|By Maureen O'Gara||
|December 3, 2012 07:00 AM EST||
Amazon Web Services used re:Invent, its very first customer and partner conference this week in Vegas, to announce the coming of a cloud data warehouse service called Redshift meant to undercut and disrupt the pricey "old guard" brands of Oracle, IBM, Teradata, EMC Greenplum and HP.
Redshift literally represents a shift in Amazon's targeting.
It's going up-market looking for customers among the big corporates that have supposedly overcome their doubts about running mission-critical apps in the public cloud and are now down to figuring out which ones to move first and how quickly.
Amazon evidently thinks it's on the cusp of this great inflection point and to bait the big fellas onto its cloud - as well as defend its 60% IaaS market share against the likes of Google, Rackspace and Microsoft - it's giving them an alternative to the on-premise data warehouses that large companies say are "too expensive and a pain in the butt to manage" and that smaller companies feel are simply beyond their reach according AWS boss Andy Jassy.
Redshift, which is probably the closest AWS has come to peddling an actual application, is a typical pay-as-you-go service with no payment upfront.
It's supposed to cost about one-tenth a traditional data warehouse.
That's why Amazon's figures its high-volume low-margin model is going to take business way from the 60% to 80% gross margin crowd and their scale-lacking private "cloudwash" clouds.
Redshift is currently in limited preview and technical details are kind of thin, but it's reportedly designed to be easy to provision and automates setup, operation and cluster regulation.

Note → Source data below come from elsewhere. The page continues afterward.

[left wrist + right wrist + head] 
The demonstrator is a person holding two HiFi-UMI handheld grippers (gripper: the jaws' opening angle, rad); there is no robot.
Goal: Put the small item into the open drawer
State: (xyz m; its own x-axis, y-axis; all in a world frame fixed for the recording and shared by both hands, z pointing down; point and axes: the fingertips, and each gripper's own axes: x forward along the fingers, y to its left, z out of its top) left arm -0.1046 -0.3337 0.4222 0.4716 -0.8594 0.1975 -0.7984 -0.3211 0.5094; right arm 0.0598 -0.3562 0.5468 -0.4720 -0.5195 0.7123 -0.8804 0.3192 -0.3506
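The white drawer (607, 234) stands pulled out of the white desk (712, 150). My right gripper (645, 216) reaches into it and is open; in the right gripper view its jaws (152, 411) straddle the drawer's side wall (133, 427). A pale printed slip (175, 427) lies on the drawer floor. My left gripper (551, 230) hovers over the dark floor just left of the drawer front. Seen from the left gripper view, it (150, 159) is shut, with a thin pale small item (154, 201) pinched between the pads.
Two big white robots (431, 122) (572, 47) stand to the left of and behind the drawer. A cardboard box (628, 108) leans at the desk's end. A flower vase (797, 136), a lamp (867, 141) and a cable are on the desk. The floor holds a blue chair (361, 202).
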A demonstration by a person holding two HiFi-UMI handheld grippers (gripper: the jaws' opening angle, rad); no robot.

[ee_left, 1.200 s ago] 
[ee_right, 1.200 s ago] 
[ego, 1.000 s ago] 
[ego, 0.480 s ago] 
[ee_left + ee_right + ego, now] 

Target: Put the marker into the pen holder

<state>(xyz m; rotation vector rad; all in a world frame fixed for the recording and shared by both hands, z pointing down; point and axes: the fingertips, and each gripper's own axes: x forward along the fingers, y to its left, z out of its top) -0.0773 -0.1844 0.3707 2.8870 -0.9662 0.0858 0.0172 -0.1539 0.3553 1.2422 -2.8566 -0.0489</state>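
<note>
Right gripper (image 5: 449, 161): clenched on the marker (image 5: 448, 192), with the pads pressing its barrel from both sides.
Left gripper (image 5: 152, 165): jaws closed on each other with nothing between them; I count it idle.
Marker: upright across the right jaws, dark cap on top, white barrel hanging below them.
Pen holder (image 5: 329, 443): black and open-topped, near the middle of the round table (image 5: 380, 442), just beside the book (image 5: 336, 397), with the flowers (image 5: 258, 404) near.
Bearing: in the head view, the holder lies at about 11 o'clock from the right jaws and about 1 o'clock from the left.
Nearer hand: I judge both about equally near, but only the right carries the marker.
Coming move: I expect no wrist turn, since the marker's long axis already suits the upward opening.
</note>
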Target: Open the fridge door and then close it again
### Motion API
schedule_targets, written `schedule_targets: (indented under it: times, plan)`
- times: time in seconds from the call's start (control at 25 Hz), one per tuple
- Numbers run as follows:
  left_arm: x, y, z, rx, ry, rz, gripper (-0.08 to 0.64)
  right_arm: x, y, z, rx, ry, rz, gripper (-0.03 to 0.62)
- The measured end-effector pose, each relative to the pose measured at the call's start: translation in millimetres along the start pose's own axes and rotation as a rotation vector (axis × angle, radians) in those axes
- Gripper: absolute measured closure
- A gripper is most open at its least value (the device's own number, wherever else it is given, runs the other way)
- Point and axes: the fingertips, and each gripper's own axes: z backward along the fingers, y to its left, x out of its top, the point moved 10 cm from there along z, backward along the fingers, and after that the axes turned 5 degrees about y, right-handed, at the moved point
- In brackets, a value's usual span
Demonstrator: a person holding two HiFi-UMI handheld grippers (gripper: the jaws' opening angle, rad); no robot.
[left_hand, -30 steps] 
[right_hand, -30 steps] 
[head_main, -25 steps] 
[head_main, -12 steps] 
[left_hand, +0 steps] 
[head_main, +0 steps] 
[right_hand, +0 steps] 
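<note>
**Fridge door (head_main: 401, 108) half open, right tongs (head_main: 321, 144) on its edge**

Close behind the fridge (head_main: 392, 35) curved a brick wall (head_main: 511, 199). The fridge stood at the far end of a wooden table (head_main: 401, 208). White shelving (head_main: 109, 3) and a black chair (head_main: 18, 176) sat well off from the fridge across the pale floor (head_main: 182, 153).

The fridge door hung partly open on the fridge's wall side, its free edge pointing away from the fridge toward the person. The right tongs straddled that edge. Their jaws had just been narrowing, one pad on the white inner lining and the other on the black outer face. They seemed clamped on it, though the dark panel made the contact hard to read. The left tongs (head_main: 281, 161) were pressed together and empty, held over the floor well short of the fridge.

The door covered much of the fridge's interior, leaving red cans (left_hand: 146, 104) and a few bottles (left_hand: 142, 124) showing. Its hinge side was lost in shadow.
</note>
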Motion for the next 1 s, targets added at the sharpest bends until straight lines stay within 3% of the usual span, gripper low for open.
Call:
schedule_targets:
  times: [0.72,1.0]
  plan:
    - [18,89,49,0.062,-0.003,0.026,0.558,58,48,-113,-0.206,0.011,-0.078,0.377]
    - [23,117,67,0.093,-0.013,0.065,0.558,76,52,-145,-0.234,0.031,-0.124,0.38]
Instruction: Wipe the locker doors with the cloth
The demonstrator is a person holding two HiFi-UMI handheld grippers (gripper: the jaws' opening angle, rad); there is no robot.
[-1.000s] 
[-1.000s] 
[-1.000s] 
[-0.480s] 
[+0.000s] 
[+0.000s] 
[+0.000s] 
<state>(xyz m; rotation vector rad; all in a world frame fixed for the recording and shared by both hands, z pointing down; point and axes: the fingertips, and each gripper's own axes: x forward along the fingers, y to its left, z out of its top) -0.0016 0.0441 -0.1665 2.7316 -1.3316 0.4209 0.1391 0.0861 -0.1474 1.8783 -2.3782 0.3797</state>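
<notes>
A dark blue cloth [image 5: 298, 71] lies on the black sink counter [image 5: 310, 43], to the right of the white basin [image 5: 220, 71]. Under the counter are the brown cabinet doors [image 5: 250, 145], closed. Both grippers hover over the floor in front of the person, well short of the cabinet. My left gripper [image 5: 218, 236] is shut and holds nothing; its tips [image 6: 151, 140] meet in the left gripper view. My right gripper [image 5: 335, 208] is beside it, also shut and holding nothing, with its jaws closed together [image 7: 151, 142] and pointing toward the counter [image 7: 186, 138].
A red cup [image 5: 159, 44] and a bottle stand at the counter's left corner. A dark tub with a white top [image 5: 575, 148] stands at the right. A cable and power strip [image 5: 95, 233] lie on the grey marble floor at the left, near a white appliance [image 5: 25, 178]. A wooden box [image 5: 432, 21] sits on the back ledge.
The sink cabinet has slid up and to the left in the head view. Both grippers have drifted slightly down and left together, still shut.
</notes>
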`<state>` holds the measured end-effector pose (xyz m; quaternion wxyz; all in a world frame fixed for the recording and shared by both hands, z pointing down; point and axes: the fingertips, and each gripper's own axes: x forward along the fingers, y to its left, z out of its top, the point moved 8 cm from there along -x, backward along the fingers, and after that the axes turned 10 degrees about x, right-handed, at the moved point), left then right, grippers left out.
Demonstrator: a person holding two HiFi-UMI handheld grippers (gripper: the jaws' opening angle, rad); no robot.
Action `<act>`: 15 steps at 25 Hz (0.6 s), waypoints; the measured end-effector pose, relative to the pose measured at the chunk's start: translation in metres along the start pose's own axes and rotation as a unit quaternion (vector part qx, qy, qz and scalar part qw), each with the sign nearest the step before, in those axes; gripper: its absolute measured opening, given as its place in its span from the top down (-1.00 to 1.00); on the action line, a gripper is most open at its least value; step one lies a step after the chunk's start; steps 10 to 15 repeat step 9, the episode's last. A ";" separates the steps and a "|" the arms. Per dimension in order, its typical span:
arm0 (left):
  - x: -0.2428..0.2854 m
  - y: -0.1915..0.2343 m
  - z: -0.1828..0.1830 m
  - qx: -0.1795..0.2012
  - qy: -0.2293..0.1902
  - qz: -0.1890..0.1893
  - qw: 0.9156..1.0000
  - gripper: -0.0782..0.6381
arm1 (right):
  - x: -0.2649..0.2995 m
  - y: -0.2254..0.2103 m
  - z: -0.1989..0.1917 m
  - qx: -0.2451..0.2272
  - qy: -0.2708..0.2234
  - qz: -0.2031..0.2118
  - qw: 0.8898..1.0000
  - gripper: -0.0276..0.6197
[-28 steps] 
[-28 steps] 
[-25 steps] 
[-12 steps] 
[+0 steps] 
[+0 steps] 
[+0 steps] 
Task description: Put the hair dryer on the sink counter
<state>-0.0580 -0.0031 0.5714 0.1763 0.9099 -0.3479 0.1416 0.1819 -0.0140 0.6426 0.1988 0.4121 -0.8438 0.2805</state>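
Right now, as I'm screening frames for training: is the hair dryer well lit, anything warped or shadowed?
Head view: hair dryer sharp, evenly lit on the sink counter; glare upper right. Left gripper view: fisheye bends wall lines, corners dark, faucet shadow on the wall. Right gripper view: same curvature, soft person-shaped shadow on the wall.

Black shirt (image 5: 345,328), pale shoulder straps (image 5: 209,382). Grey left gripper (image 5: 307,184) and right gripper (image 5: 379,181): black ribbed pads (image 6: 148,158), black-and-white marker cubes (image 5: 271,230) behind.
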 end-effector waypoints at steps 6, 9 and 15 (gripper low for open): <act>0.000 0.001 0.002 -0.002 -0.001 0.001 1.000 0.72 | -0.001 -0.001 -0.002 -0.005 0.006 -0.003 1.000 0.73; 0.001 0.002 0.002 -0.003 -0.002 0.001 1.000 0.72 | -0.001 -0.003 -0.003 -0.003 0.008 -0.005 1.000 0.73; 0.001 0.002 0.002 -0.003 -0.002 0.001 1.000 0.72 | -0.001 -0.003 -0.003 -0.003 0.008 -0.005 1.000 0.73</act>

It promises to work with all the popular business analytics tools and give great performance. It's a columnar data store used to make certain kinds of ad hoc queries against and its query return on almost any size dataset is supposed to be really fast because of its basic design and because of compression on the server nodes.
The Register thinks it may be based on a parallelized version of the PostgreSQL open source database à la Netezza and Greenplum since it uses PostgreSQL drives to link to third-party BI tools. Anyway, it speaks standard SQL and has JDBC and ODBC hooks for the BI programs.
ITPorPortal says it consists of ParAccel-licensed components, available in two underlying node variants that can contain either 2TB or 16TB of compressed customer data per node. A user can start with a single small node and scale up to a 32 nodes with 64TB of capacity or use fatter nodes and scale up to 1.6PB of capacity.
There was no mention of flash storage to boost I/O as likely as it may be.
Amazon, the Internet retailer, AWS' parent company, which spends a few million a year on a conventional data warehouse, tested Redshift on a two-node cluster and reportedly ran six of its toughest queries on a dataset with two billion rows of data. It found that it ran 10 times faster than its on-premise warehouse and cost $3.65 an hour, or about $32,000 a year, peanuts compared to what it's now spending.
AWS says classic on-premise data warehouses run $19,000-$25,000 a terabyte of storage a year including a few administrators, hardware, software and maintenance.
Redshift is supposed to launch early next year priced at under $1,000 a terabyte a year with the ability to scale to a petabyte or more of storage for those who promise to stick around for a while. It's got one-year and three-year reservations. The price quoted is for a three-year deal on a heavily used 13-node Redshift cluster.
Using it on-demand will cost more. Figure 85 cents an hour for 2TB nodes and $6.80 an hour for 16TB nodes.
NASA's Jet Propulsion Lab and Netflix are already users.